*Problem statement*. For the entries below, count the lines containing "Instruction" and give only that number.

Record extracts Block Start

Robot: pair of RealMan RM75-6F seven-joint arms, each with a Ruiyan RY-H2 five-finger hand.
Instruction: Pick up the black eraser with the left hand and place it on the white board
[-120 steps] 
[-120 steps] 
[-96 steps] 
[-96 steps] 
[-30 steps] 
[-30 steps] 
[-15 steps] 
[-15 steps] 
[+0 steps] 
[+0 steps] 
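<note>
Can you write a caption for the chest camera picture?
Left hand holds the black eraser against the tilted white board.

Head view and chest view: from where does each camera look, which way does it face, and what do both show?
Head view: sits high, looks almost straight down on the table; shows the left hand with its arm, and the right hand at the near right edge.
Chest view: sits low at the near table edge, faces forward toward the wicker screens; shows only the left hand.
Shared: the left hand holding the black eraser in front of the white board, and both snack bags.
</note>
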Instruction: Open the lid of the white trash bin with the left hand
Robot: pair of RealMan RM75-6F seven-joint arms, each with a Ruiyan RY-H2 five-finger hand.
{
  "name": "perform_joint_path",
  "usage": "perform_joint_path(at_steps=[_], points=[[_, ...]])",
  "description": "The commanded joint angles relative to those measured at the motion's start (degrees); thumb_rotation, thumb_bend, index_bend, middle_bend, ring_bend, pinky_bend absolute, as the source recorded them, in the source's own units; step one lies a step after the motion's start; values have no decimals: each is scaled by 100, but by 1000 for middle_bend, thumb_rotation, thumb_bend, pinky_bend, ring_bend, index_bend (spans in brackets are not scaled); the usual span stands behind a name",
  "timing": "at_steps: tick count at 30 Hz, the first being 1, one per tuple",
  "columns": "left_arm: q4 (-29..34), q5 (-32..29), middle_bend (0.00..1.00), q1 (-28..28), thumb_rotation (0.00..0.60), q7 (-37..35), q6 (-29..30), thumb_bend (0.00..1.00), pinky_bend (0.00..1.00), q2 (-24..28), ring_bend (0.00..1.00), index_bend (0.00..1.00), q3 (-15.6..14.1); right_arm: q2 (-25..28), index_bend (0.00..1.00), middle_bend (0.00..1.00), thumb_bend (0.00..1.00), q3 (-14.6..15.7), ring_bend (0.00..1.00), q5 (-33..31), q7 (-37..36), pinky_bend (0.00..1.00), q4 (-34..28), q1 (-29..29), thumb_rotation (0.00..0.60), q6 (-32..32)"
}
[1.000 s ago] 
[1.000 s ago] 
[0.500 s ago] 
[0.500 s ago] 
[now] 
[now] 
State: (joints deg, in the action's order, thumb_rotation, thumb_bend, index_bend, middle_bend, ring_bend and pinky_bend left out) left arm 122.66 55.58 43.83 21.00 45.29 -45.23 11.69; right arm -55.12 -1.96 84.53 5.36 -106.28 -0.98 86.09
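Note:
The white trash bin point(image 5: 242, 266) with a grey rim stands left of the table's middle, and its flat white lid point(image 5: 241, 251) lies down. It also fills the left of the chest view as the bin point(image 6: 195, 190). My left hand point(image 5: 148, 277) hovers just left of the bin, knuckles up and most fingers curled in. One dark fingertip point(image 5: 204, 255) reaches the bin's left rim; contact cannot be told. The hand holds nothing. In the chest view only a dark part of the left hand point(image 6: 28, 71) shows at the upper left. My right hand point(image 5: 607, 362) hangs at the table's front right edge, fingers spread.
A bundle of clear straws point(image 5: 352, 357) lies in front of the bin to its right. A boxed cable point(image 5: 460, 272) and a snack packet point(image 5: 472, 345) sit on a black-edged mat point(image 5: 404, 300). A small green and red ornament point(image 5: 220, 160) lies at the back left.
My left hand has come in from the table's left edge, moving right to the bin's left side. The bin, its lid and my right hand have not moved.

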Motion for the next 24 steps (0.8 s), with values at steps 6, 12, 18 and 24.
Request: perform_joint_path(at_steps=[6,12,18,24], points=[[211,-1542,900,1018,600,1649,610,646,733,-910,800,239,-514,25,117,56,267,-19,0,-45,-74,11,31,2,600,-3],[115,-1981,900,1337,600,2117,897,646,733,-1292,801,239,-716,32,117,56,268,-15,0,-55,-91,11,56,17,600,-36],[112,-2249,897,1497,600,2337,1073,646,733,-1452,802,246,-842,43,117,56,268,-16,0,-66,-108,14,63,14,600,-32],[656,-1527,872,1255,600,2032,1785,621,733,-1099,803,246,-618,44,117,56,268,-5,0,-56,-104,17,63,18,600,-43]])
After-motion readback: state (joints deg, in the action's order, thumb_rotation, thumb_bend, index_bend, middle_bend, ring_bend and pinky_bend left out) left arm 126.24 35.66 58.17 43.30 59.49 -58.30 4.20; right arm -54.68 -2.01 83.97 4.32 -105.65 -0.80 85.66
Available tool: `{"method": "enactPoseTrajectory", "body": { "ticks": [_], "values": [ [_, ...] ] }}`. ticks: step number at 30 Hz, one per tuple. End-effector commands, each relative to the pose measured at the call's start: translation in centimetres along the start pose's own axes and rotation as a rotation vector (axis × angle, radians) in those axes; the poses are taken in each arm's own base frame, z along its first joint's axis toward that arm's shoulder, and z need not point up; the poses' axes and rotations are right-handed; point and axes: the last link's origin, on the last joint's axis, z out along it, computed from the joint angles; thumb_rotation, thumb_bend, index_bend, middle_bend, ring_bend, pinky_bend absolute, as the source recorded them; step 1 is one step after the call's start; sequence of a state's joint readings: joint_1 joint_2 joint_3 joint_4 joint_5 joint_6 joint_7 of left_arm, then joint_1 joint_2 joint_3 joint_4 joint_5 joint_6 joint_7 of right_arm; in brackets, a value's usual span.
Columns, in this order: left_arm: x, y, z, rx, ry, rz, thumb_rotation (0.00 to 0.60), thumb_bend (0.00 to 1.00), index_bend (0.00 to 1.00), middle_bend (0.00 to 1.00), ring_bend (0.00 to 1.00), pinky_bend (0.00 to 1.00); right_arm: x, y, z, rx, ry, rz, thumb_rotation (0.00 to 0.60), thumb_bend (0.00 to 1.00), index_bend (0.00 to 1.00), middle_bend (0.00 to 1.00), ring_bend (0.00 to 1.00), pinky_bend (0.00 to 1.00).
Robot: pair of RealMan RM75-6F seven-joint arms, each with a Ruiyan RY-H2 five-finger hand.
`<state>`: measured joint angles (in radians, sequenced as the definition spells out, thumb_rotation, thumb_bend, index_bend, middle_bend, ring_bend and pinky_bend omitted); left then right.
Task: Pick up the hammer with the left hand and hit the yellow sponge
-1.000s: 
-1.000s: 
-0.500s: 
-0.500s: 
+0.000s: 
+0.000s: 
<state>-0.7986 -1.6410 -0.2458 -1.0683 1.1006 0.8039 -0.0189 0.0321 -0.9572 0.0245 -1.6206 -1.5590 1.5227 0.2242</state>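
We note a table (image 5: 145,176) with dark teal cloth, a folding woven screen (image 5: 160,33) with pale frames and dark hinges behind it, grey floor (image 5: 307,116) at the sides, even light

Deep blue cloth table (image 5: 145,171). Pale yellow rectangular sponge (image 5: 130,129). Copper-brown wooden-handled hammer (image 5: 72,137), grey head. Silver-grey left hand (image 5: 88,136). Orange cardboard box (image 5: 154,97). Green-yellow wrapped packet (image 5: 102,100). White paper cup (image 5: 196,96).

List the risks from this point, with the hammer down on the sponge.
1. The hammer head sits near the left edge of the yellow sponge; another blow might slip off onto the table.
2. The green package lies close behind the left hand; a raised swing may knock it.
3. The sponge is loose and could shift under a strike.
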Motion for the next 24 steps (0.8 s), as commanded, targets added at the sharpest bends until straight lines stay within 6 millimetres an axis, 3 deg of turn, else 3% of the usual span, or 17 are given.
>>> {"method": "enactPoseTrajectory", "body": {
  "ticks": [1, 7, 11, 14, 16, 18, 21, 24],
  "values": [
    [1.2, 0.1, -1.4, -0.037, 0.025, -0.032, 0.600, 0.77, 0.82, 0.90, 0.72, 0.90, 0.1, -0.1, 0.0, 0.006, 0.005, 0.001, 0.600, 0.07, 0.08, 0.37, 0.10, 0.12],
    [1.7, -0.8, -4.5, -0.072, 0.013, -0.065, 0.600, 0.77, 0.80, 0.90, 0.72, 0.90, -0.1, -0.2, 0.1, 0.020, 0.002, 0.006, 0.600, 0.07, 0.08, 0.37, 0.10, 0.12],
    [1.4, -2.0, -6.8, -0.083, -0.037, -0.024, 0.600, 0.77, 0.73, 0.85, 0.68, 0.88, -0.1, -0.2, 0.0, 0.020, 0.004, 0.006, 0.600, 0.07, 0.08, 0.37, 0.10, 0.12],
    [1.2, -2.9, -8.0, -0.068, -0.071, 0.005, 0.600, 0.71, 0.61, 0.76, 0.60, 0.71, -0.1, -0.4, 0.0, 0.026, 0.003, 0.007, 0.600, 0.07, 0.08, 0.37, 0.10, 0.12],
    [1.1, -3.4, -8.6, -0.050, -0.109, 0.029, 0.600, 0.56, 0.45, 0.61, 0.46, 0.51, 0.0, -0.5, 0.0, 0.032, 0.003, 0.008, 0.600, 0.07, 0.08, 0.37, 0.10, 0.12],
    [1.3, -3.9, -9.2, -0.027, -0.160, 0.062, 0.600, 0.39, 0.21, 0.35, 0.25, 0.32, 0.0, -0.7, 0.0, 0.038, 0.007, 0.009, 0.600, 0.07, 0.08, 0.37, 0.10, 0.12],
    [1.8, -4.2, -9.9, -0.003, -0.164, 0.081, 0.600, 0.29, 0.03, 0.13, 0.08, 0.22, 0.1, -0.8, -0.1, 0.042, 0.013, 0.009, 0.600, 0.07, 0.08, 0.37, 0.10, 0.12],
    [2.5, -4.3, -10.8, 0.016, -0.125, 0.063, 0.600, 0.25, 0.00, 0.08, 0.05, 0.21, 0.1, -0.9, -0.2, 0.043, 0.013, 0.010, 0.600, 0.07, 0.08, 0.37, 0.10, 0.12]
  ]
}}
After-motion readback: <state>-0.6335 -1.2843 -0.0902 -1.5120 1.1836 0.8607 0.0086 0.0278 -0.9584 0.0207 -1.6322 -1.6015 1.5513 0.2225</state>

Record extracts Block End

*Exercise response*. 2